Wall Street is looking ahead to a speech from Federal Reserve Chair Janet Yellen this week, searching for further clues on the timing of the U.S. central bank’s looming interest rate increase. Yellen is scheduled to speak Tuesday at the Labor Hall of Honor Induction Ceremony in Washington, D.C., at 11 a.m. EDT.
After falling roughly 80 points following the opening bell, the blue-chip Dow traded in a tight range in afternoon trading.
The Dow Jones Industrial Average (INDEXDJX:.DJI) added 15 points, or 0.08 percent, to close at 17,231. The Standard & Poor's 500 index (INDEXSP:.INX) edged up 0.6 points, or 0.03 percent, to finish at 2,034. The Nasdaq composite (INDEXNASDAQ:.IXIC) rose 19 points, or 0.4 percent, to end at 4,905.
Five of the 10 sectors in the Standard & Poor's 500 index closed lower, led by a 2 percent drop in energy stocks after oil prices fell as much as 3 percent on concerns over the pace of economic growth in China.
West Texas Intermediate crude, the benchmark for U.S. oil prices, lost 2.9 percent to $45.89 per barrel for November delivery on the New York Mercantile Exchange. On the London ICE Futures Exchange, Brent crude, the global benchmark for oil prices, fell 3.2 percent to $48.80.
Data issued Monday revealed that China decelerated to its slowest pace since the global financial crisis last quarter, raising questions whether the world’s second-largest economy can meet its annual gross domestic product target of about 7 percent.
China’s economy expanded by 6.9 percent in the July-September quarter, down from 7 percent in the prior quarter. But the figure still beat expectations slightly as economists had forecast GDP would grow 6.8 percent in July-September period from a year earlier, according to analysts polled by Thomson Reuters.
The continued steadiness of China’s official GDP figures will further raise concerns over the data’s credibility.

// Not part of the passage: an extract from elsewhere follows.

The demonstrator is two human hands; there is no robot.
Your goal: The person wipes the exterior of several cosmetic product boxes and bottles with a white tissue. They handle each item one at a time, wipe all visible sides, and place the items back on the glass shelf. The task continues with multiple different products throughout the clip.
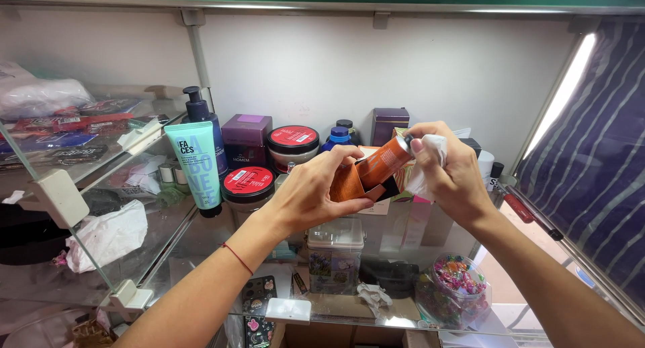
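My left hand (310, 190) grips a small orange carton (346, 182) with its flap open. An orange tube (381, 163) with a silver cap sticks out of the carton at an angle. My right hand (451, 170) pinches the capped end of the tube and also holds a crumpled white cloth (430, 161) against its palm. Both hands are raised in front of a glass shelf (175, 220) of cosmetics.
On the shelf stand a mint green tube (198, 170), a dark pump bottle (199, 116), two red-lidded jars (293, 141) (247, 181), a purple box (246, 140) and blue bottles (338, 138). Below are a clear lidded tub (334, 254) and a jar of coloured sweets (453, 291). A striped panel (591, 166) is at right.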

“These figures need to be taken with a grain of salt as official GDP growth appears to have become a poor gauge of the performance of China’s economy,” Julian Evans-Pritchard, China economist at Capital Economics, said in a research note Monday. “We do think the official figures are currently overstating growth by a wide margin; we nonetheless have reason to think that actual growth was indeed broadly stable last quarter.”
Shares of Morgan Stanley (NYSE:MS) sank 5 percent Monday after the sixth-biggest U.S. bank by assets posted third-quarter earnings and revenue that missed Wall Street forecasts, driven by a 17 percent decline in trading revenue. The decline in the bank’s trading unite contributed to a 42 percent drop in profit last quarter.
Notable companies reporting quarterly results after the closing bell include technology company International Business Machines Corp. (NYSE:IBM), which beat estimates in the prior quarter, while revenue fell short of expectations. The company continues to shed unprofitable businesses, such as its chip segment, to focus on cloud-computing initiatives.